Colon perforations are inherent in the performance of colonoscopy, which
may raise a medicolegal problem. As far as we know, this study is the
first one to analyze characteristics of lawsuit cases of colon
perforation caused by colonoscopy using the Court Records. The most
important finding of the current study is that lawsuit cases of colon
perforation during colonoscopy are characterized by 1) colon perforation
detected 24 hours later after colonoscopy, 2) decision in favor of the
plaintiffs in most cases, and, in particular, the worse the patient’s
condition, the higher the compensation, and 3) not all cases recognized
as malpractice despite of an obvious colon perforation.

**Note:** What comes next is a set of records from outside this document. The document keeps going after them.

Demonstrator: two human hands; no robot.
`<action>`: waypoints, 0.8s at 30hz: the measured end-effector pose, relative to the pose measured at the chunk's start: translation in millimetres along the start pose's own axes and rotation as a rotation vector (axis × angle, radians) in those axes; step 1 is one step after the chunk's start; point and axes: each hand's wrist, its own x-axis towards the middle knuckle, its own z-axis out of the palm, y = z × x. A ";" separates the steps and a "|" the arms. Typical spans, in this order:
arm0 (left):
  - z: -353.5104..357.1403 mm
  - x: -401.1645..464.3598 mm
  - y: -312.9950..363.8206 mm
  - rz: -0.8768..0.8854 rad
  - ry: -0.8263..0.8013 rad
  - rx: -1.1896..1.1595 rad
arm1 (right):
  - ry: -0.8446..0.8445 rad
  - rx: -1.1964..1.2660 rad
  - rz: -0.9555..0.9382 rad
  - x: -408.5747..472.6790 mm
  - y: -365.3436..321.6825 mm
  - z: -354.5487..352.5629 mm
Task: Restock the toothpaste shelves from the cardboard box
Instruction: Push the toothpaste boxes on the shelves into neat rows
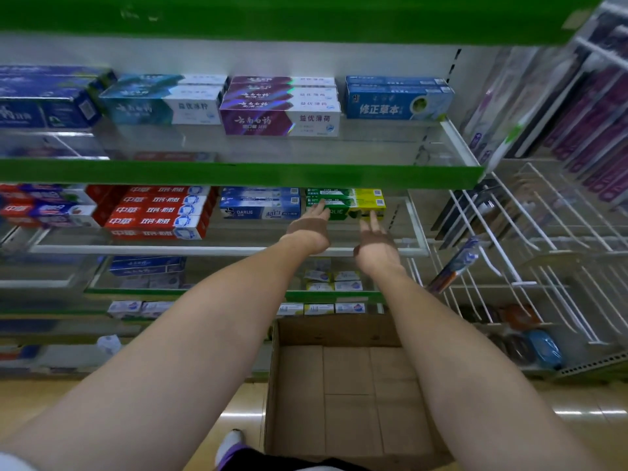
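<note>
Head view looks down both bare arms to the middle shelf (238,249), where the left hand (310,229) and right hand (373,244) reach toward the stack of green-and-yellow Darlie toothpaste cartons (346,203) at the shelf's right end. Both hands are spread with fingers straight; the left fingertips touch the front face of the stack near its left end, and the right fingertips sit at or just below its lower front edge, holding nothing. It looks like a squaring-up push and not a lift. The cardboard box (343,385) stands on the floor directly below, between the forearms, and its visible floor panels show no cartons. These cartons should be light, stiff along their length but easy to dent at the thin paperboard ends, and their glossy faces may slide over one another, so flat pressure on the long front face, or a grip across the narrow width near the middle, seems safest. Room is tight: the green shelf lip (238,173) overhangs just above the stack, the blue Darlie cartons (260,207) stand just beside it on the left, and the white wire rack (509,249) begins close to the right, so movement is best straight in and out.
</note>
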 end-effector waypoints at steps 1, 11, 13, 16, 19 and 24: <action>-1.2 -2.2 0.0 0.013 0.034 -0.006 | -0.002 0.006 0.000 -2.1 -0.1 0.0; -13.2 -24.3 1.2 0.149 0.093 -0.027 | 0.129 -0.012 0.107 -47.7 -24.3 -1.9; -9.5 -29.2 1.1 0.181 0.003 -0.056 | 0.144 -0.016 0.166 -55.3 -25.1 2.2; -0.7 -35.0 -0.3 0.255 -0.018 -0.138 | 0.181 0.022 0.197 -70.4 -27.2 9.9; 10.5 -42.7 -3.6 0.359 0.044 -0.120 | 0.195 0.070 0.243 -89.6 -30.9 17.3; 38.8 -52.0 -12.6 0.544 0.002 -0.056 | 0.225 0.071 0.356 -125.3 -31.0 40.8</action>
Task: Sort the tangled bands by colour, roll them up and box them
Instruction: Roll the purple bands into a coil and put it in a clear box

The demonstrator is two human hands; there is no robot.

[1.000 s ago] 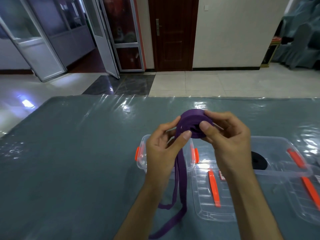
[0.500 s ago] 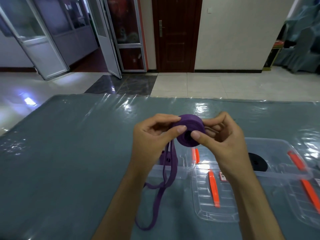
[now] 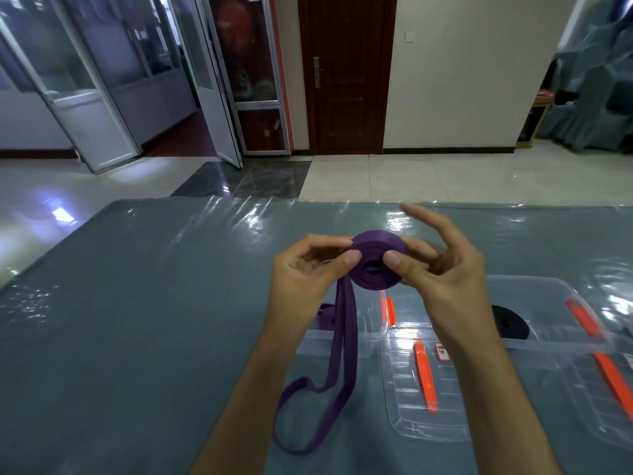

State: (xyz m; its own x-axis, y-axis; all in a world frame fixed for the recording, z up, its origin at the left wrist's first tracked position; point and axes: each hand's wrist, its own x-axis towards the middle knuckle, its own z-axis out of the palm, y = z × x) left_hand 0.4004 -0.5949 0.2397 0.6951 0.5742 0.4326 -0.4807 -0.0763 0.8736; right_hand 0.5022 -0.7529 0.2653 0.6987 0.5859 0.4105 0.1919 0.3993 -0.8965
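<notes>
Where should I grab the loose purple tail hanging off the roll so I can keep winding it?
Probably pinch the loose tail just below the purple roll, coming in from the left with the left hand. There the two strands hang flat, side by side and taut, while lower down they sag into a slack loop on the table. The right hand already steadies the roll.

We see only two forearms and two hands of the person, nothing more of the body. Both forearms are bare up to the bottom edge of the view; we find no sleeve, no glove, no watch, no ring, no strap. The left hand (image 3: 308,279) and right hand (image 3: 442,279) have short, plain nails, without polish as far as we can tell.
</notes>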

In general, perforation is detected
within a few hours after colonoscopy, but perforation symptoms may
develop after several days, especially in the case of a therapeutic
procedure15-17. In addition, when the size of the
perforation is small, symptoms may not appear for several
days18,19. In this study, there were nine cases of
delayed perforation, and symptoms of suspected perforation appeared up
to 57 hours after colonoscopy. Since perforation can occur at any time
in up to seven days after colonoscopy20-22, delayed
perforation may not be noticed by a close monitoring, such as a short
hospitalization. Therefore, thorough patient education for the possible
symptoms of colon perforation after procedure may be the best way to
detect a missed perforation.
The median compensation was 9,335.47 USD, this is about 130 times the
cost of a single colonoscopy in Korean primary clinic (with a one-time
charge of about 72.66 USD as of 2020). The more severely damaged the
colon, the higher the compensation. However, it is impossible to judge
the severity of malpractice simply by the amount of compensation,
because the compensation is calculated by taking into consideration the
patient’s age and income levels, mental damage and limitation of
liability. Compensation covers medical expenses, damages due to loss of
earning capacity, and consolation money for mental damage. We found that
the types of loss of earning capacity varied regardless of which surgery
the patient underwent or the patient outcome, except when the patient
died. In Korea, ’Disability Evaluation of McBride’ are used when
determining the loss of earning capacity23, but this
standard, created in the 1960s, does not adequately reflect the current
situation and is limited in that the doctor’s subjective opinion or
judgment may have an influence. Consolation money for mental damage is
also judged entirely in accordance with the discretion of the
court24. In this study, it can be seen that the level
of consolation money varies (See the supplementary table). In Korea, in
the case of traffic accidents, the court set the standard for
consolation money25, but there is no standard in
medical accidents. Therefore, for the court’s consistent and fair
judgment on medical accidents, it is necessary to improve the criteria
for consolation money and loss of earning capacity and to regard the
nature of medical practices such as the possibility of force majeure
medical accidents.
Perforation is an obvious medical accident. In this study, 91% case was
decided in favor of the plaintiff. However the courts did not judge
every case as a doctor’s performance error. In general, it is known that
doctors need to meet a minimum standard of colonoscopy experience to
ensure the quality of colonoscopies26,27. However,
even the most skilled doctors may not avoid colon
perforation28, and some people are skeptical of
requiring for minimal standards of colonoscopy
experience29,30. It was found that judges considered
how doctors responded after recognizing the perforation or whether there
was any cause on the part of the patient, rather than the doctor’s
competency. In addition, sometimes, courts regarded perforation as an
unavoidable complication of colonoscopy. Therefore, doctors can reduce
the liability for damages in a lawsuit as much as possible by responding
appropriately and immediately after recognizing perforation. However,
since colonoscopy is often performed in primary
clinic3,20, it is not easy to immediately treat
perforation in their clinic. Therefore, it is necessary for medical
institutions to establish an emergency transfer system.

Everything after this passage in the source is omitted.